En los textos bíblicos y en los comentarios a los mismos por parte de la Iglesia discurren en paralelo sin contradecirse dos imágenes del Dios Padre e Hijo: la más querida y, obviamente, más deseada por los fieles, es decir, la del Dios misericordioso, compasivo, que no se cansa de perdonar, y, de otro lado, la de ese mismo Dios que exige del hombre, en uso de su libertad, una respuesta personal, operativa, de aceptación y puesta en práctica de sus mandatos, dirigidos a su bien personal y al del prójimo, aun cuando ellos exijan renunciar a muchos de nuestros propios deseos individualistas y mundanos.
Con el planteamiento de un año consagrado a la misericordia en 2016 se preparaba un camino, hoy ya perfectamente abonado, a potenciar esa imagen primera de Dios en detrimento de la segunda. De esta forma, a través de gestos y pasos sucesivos, a veces confusos, se ha enlazado con el Sínodo actual, donde se apunta con claridad la apuesta por la subjetividad, tanto del laico como del sacerdote, frente a la norma, aunque sea esta última la de la Iglesia de toda o casi toda la vida.

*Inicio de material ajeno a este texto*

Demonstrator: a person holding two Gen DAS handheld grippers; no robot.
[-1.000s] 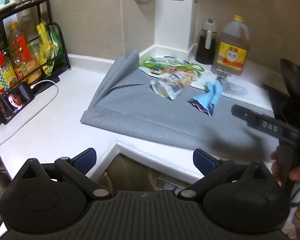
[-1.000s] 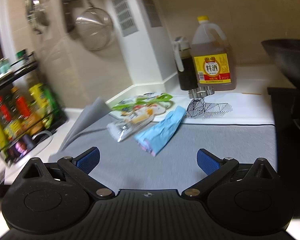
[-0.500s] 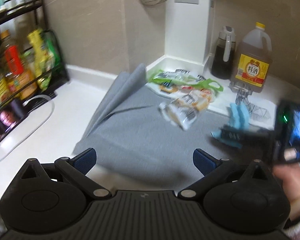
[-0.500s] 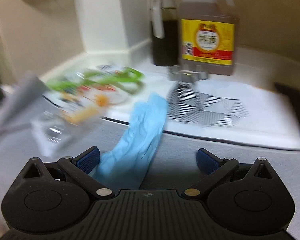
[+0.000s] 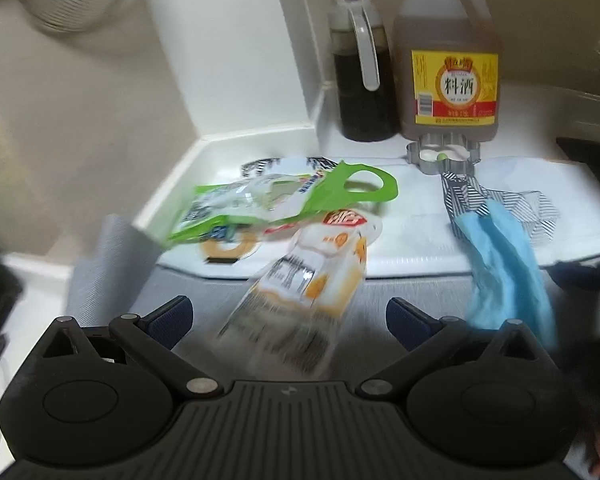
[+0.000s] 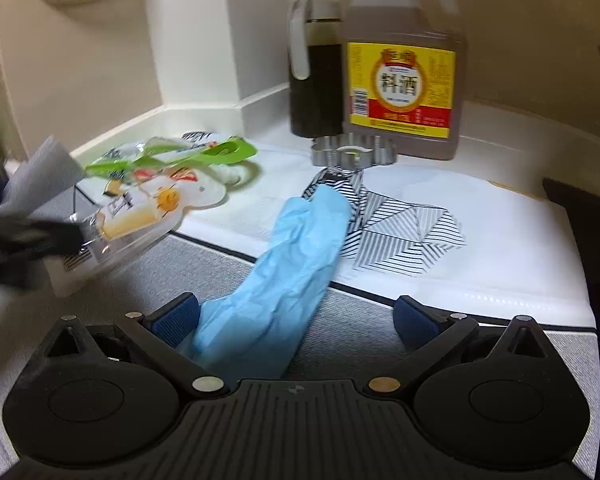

Ello abrirá paso, de hecho ya lo ha abierto en la práctica, a una actitud de tolerancia y condescendencia activas con determinados pecados, antes severamente rechazados, así como hacia quienes los han cometido. Los efectos de ella sobre la ley moral y la propia concepción del ser humano son incuestionables, sobre todo cuando la actual cultura dominante no cree en la existencia de una naturaleza humana dada, sino en una naturaleza artificialmente construida por los sujetos según su criterio subjetivo.
Al depender el juicio, por tanto, de una decisión personal, afectará, como no podía ser menos, a la propia potestad del sacerdote y de la autoridad eclesiástica a la hora de poner las penas y correctivos a las conductas desordenadas, sin tener necesariamente en cuenta la norma general. También lo hará a su propia conciencia. Y a la larga, asimismo, ha de afectar a la interpretación misma de ciertos pasajes de las Sagradas Escrituras, muy combativos con dicha condescendencia. Todo sin que se perciba a cambio, como compensación, un mayor acercamiento a la Iglesia de la gente animada por estas transformaciones. Lo probable es que suceda más bien al contrario.
De igual manera ocurrirá si, como ya se viene apuntado, se relativiza la prevalencia de la conversión a la fe católica para la salvación y se sitúa a esta como una creencia más entre muchas, o la preocupación por lo social y el entorno ambiente se superponen a la fundamental por la salvación de las almas, que es la que a todo hombre debiera acercar a la Iglesia.
Que los riesgos son enormes de cara al futuro de la misma, si el camino dominante tras el Sínodo apunta en la misma dirección seguida en Alemania al término de su sínodo nacional, donde todas esas tendencias prácticamente se han confirmado, está fuera de duda. Otra cosa será las respuestas que pudiera concitar el giro.